--- What this task involves ---
Every record below is to be restated word for word.

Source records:
▬▬▬▬▬▬▬▬▬▬

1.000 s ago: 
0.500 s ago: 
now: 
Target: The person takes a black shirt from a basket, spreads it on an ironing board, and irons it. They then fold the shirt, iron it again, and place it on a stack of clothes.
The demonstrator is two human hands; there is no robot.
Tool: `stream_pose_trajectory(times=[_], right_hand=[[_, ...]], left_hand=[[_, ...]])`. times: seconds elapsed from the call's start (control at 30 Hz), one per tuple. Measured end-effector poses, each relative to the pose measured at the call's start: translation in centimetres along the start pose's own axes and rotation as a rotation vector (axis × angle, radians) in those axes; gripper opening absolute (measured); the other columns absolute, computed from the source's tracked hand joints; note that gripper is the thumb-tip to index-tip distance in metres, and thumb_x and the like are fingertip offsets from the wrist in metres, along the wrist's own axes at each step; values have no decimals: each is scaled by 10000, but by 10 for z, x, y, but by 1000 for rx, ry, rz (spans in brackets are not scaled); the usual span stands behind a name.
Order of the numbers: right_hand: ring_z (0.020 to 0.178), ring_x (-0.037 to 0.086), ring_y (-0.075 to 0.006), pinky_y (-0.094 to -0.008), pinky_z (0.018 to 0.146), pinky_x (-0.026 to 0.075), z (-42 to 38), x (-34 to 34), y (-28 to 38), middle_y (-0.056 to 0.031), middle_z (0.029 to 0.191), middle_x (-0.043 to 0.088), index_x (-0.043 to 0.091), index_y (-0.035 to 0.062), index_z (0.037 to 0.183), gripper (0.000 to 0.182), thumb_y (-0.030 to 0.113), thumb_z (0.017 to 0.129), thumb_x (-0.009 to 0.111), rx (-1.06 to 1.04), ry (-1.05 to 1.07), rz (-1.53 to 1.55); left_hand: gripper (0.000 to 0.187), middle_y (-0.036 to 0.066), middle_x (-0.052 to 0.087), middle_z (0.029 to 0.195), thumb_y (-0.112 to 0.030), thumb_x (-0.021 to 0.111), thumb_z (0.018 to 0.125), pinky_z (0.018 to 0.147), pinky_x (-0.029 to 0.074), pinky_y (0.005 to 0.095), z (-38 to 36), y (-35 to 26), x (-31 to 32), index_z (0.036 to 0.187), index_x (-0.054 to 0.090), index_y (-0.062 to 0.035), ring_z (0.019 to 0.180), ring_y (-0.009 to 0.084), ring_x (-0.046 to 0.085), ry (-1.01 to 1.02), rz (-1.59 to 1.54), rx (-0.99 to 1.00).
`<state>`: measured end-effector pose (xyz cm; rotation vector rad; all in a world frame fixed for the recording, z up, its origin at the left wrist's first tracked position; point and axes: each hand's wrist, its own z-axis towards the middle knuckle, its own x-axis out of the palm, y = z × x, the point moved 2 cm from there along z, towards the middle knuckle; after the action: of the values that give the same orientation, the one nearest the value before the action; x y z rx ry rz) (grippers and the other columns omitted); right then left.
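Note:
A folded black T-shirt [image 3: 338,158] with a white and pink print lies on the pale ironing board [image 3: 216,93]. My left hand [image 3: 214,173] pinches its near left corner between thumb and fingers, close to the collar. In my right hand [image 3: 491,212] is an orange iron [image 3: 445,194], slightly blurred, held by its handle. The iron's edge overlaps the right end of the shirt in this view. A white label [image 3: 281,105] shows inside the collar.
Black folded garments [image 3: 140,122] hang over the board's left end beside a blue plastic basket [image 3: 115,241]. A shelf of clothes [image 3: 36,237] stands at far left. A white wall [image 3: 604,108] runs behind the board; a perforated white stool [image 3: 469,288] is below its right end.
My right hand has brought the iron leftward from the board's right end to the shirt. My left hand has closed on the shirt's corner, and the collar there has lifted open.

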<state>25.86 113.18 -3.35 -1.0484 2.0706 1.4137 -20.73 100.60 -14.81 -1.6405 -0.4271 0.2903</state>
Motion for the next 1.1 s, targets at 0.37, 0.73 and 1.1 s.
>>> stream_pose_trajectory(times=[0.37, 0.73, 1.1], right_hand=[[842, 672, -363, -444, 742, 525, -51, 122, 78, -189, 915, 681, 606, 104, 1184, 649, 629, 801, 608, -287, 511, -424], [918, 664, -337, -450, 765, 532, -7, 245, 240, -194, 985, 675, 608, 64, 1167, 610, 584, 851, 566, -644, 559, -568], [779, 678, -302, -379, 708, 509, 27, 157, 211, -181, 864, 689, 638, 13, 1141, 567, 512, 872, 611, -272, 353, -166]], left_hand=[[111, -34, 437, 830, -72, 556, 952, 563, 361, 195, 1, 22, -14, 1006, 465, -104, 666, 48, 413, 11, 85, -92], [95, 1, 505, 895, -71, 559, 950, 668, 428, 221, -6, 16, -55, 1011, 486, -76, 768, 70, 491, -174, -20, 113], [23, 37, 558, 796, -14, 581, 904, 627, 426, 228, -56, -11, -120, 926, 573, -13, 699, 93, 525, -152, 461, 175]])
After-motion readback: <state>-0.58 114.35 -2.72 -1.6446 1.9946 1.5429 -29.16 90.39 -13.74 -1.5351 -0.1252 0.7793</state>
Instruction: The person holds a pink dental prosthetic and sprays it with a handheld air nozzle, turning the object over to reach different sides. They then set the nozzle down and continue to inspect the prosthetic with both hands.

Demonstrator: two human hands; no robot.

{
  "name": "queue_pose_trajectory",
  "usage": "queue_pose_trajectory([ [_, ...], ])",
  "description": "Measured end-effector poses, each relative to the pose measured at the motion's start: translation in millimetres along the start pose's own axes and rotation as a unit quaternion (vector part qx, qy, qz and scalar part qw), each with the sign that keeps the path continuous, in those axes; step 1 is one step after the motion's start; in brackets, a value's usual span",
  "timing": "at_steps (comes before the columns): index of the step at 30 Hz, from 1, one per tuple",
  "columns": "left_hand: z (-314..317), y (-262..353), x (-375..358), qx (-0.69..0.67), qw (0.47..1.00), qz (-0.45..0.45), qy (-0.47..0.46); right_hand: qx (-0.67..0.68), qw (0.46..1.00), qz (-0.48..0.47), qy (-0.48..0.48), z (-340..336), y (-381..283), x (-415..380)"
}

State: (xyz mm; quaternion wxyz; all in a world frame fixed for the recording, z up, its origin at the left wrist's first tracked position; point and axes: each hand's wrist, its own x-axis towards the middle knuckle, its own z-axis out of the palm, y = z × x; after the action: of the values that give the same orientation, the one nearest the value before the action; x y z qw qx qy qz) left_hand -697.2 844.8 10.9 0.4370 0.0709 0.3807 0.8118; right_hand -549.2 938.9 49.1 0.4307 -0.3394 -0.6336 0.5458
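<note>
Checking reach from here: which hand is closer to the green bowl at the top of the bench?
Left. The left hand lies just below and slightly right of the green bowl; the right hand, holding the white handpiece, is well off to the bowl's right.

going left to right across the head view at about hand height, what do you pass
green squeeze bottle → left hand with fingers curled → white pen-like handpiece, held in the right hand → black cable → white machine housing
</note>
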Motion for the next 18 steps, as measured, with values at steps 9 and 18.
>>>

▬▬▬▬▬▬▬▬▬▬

--- Exercise solution ---
1.000 s ago: 
0.500 s ago: 
now: 
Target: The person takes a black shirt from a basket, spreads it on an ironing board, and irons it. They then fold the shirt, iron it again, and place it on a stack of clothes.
The demonstrator is two human hands; there is no robot.
Tool: `stream_pose_trajectory(times=[_], right_hand=[[_, ...]], left_hand=[[_, ...]])`. times: seconds elapsed from the call's start (control at 30 Hz), one per tuple. Measured end-effector poses, each relative to the pose measured at the call's start: translation in centimetres along the start pose's own axes and rotation as a rotation vector (axis × angle, radians) in those axes; gripper opening absolute (measured); the other columns absolute, computed from the source's tracked hand joints; note that gripper is the thumb-tip to index-tip distance in metres, and thumb_x and the like are fingertip offsets from the wrist in metres, along the wrist's own axes at each step; values have no decimals: each is scaled by 10000, but by 10 for z, x, y, but by 1000 for rx, ry, rz (spans in brackets are not scaled); the usual span stands behind a name.
Order of the numbers: right_hand: ring_z (0.020 to 0.178), ring_x (-0.037 to 0.086), ring_y (-0.075 to 0.006), pinky_y (-0.094 to -0.008), pinky_z (0.018 to 0.146), pinky_x (-0.026 to 0.075), z (-42 to 38), x (-34 to 34), y (-28 to 38), middle_y (-0.056 to 0.031), middle_z (0.029 to 0.191), middle_x (-0.043 to 0.088), index_x (-0.043 to 0.091), index_y (-0.035 to 0.062), index_z (0.037 to 0.183), gripper (0.000 to 0.182), thumb_y (-0.030 to 0.113), thumb_z (0.017 to 0.129), thumb_x (-0.009 to 0.111), rx (-1.06 to 1.04), ry (-1.05 to 1.07), rz (-1.53 to 1.55); left_hand: gripper (0.000 to 0.187), middle_y (-0.036 to 0.066), middle_x (-0.052 to 0.087), middle_z (0.029 to 0.195), thumb_y (-0.112 to 0.030), thumb_x (-0.021 to 0.111), thumb_z (0.018 to 0.125), pinky_z (0.018 to 0.147), pinky_x (-0.029 to 0.074), pinky_y (0.005 to 0.095), z (-38 to 36), y (-35 to 26), x (-31 to 32), index_z (0.036 to 0.187), index_x (-0.054 to 0.090), index_y (-0.062 to 0.035), ring_z (0.019 to 0.180), ring_y (-0.009 to 0.084), ring_x (-0.046 to 0.085), ry (-1.01 to 1.02), rz (-1.59 to 1.54), rx (-0.99 to 1.00).
`<state>`: measured end-effector pose (xyz cm; rotation vector rad; all in a world frame fixed for the recording, z up, its origin at the left wrist's first tracked position; point and axes: each hand's wrist, its own z-axis towards the middle knuckle, its own x-axis out of the palm, y = z × x, the point moved 2 cm from there along z, towards the middle knuckle; after the action: of the values that give the same orientation, the one nearest the value before the action; x y z rx ry rz) (grippers and the other columns omitted); right then left.
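Note:
A folded black T-shirt [image 3: 338,158] with a white and pink print lies on the pale ironing board [image 3: 216,93]. My left hand [image 3: 214,173] pinches its near left corner between thumb and fingers, close to the collar. In my right hand [image 3: 491,212] is an orange iron [image 3: 445,194], slightly blurred, held by its handle. The iron's edge overlaps the right end of the shirt in this view. A white label [image 3: 281,105] shows inside the collar.
Black folded garments [image 3: 140,122] hang over the board's left end beside a blue plastic basket [image 3: 115,241]. A shelf of clothes [image 3: 36,237] stands at far left. A white wall [image 3: 604,108] runs behind the board; a perforated white stool [image 3: 469,288] is below its right end.
My right hand has brought the iron leftward from the board's right end to the shirt. My left hand has closed on the shirt's corner, and the collar there has lifted open.
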
<state>25.86 113.18 -3.35 -1.0484 2.0706 1.4137 -20.73 100.60 -14.81 -1.6405 -0.4271 0.2903</state>
Motion for the next 1.1 s, targets at 0.37, 0.73 and 1.1 s.
>>> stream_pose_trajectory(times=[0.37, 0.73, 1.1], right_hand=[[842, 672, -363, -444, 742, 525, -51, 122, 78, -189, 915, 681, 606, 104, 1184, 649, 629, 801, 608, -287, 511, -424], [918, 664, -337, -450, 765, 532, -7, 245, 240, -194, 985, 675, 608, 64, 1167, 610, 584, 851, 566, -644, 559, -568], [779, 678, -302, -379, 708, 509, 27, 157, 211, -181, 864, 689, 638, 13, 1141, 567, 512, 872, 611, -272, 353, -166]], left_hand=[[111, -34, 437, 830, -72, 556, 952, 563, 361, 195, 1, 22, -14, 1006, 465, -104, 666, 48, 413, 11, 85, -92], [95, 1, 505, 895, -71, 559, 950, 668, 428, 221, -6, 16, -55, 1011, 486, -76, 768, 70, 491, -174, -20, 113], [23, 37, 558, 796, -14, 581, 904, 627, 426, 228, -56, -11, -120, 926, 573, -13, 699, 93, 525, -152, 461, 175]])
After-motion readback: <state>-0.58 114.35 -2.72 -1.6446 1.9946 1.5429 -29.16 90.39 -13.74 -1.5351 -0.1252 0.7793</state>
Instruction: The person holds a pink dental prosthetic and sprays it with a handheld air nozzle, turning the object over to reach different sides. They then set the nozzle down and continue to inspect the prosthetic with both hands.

Demonstrator: two human hands; no robot.

{
  "name": "queue_pose_trajectory",
  "usage": "queue_pose_trajectory([ [_, ...], ])",
  "description": "Measured end-effector poses, each relative to the pose measured at the motion's start: translation in millimetres along the start pose's own axes and rotation as a unit quaternion (vector part qx, qy, qz and scalar part qw), each with the sign that keeps the path continuous, in those axes; step 1 is one step after the motion's start; in brackets, a value's usual span",
  "timing": "at_steps (comes before the columns): index of the step at 30 Hz, from 1, one per tuple",
  "columns": "left_hand: z (-314..317), y (-262..353), x (-375..358), qx (-0.69..0.67), qw (0.47..1.00), qz (-0.45..0.45), qy (-0.47..0.46); right_hand: qx (-0.67..0.68), qw (0.46..1.00), qz (-0.48..0.47), qy (-0.48..0.48), z (-340..336), y (-381..283), x (-415..380)"
}

State: (xyz mm; quaternion wxyz; all in a world frame fixed for the recording, z up, its origin at the left wrist's first tracked position; point and axes: each hand's wrist, its own x-axis towards the middle knuckle, its own z-axis out of the palm, y = z × x; after the action: of the values that give the same orientation, the one nearest the value before the action; x y z qw qx qy qz) left_hand -697.2 844.8 10.9 0.4370 0.0709 0.3807 0.8118; right_hand -549.2 938.9 49.1 0.4307 -0.3394 -0.6336 0.5458
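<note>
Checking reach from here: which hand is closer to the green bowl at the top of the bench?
Left. The left hand lies just below and slightly right of the green bowl; the right hand, holding the white handpiece, is well off to the bowl's right.

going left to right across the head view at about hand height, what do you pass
green squeeze bottle → left hand with fingers curled → white pen-like handpiece, held in the right hand → black cable → white machine housing
</note>
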Motion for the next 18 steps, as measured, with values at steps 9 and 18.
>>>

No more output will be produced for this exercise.